Why a dislocated shoulder can be problematic
A trained person can easily return a dislocated shoulder to its original position – at least that’s what it looks like on TV or in the movies. In reality, however, the process is quite a bit more complicated because possible associated injuries from incorrect relocation can significantly impede healing.
Major forces applied on the shoulder during relocation can, for example, lead to a part of the bony joint socket breaking off the shoulder blade when the humeral head is pushed out of the joint. The humeral head can also fracture as a result of force being exerted. X-rays are therefore indispensable to check whether bone is also involved. In these cases, the shoulder must usually be treated surgically.
Only ever get a properly trained physician to relocate your shoulder.
Procedures to restore the exact fit of the humeral head and the joint socket are crucial in preventing subsequent damage. If a step develops on one of the articular surfaces in this area, over time, mechanical rubbing can lead to damage to or destruction of the joint, i.e. osteoarthritis.
Restoring the articular surfaces as effectively as possible is essential in cases of such associated fractures. Injuries to ligaments, joint capsules, or muscles also have to heal first. For this to work, the shoulder joint usually has to be completely immobilized for a while.

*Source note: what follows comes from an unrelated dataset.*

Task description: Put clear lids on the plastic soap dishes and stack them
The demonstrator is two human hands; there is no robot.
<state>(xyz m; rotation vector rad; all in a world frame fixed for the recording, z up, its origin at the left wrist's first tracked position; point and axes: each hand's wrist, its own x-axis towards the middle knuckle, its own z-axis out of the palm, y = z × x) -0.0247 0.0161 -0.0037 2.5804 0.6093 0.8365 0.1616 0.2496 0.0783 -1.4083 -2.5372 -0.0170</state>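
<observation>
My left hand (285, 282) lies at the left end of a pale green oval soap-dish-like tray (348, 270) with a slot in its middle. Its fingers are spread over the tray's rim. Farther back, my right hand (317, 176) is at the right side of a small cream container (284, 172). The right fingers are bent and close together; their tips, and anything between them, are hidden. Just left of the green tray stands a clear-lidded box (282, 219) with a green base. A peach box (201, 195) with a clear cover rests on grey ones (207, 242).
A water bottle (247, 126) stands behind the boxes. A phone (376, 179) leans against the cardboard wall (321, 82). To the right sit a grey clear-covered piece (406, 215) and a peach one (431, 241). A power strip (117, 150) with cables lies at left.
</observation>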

The anatomical structure of the joint causes another problem: on the underneath – i.e. the connection between the humerus and the shoulder blade – the shoulder joint has a pouch consisting of connective tissue (axillary recess). This is basically a stretchy fold that allows us to lift the arm above the head. If the shoulder joint is immobilized for an extended period – for example because a bony chip has to heal – this fold can shrink, agglutinate, and thus limit freedom of movement again, even permanently in the worst case scenario. However, this minor risk should be taken so the fracture can heal properly.
Afterwards, physiotherapy is recommended as follow-up care to free the recess and ultimately restore the full range of motion in the shoulder. This kind of treatment can take several weeks but the results are usually satisfactory.
What is treatment like in cases of a dislocated shoulder?
Whether or not surgery is needed, the acute phase of treatment focuses on shoulder immobilization. Three factors are important during immobilization:
- First, the muscle cuff surrounding the shoulder joint must be trained in such a way that it can securely guide the joint and dislocation does not recur.
- Movements that could lead to recurring dislocation must be avoided.
- Later on, the mobility of the shoulder joint must be maintained or restored.
The basic rule of treatment is: stabilization first, then mobilization! It’s best to increase the restricted range of motion only when the shoulder joint has recovered sufficiently to counteract recurring dislocation
After surgery or an injury, such as a dislocated shoulder, the first thing your joint requires is total rest.
The user-friendly design of the OmoLoc makes everyday activities easier, such as physical hygiene and wound care. The flexible handling of the three arm loops also allows you to start gentle physiotherapy at an early stage.
If abduction at an angle of 15° is required as part of treatment resulting in particular shoulder relief, we recommend the OmoLoc 15. It secures the arm on a padded lateral cushion, which also serves to maintain the post-operative outcome.
Cold applications (cool packs, crushed ice) are often used to alleviate pain and inflammation. Options for preventing further injuries are also recommended: during physiotherapy, those affected will learn which movements they need to avoid initially and which muscle groups they should train. This will prevent future dislocation and stabilize the shoulder joint.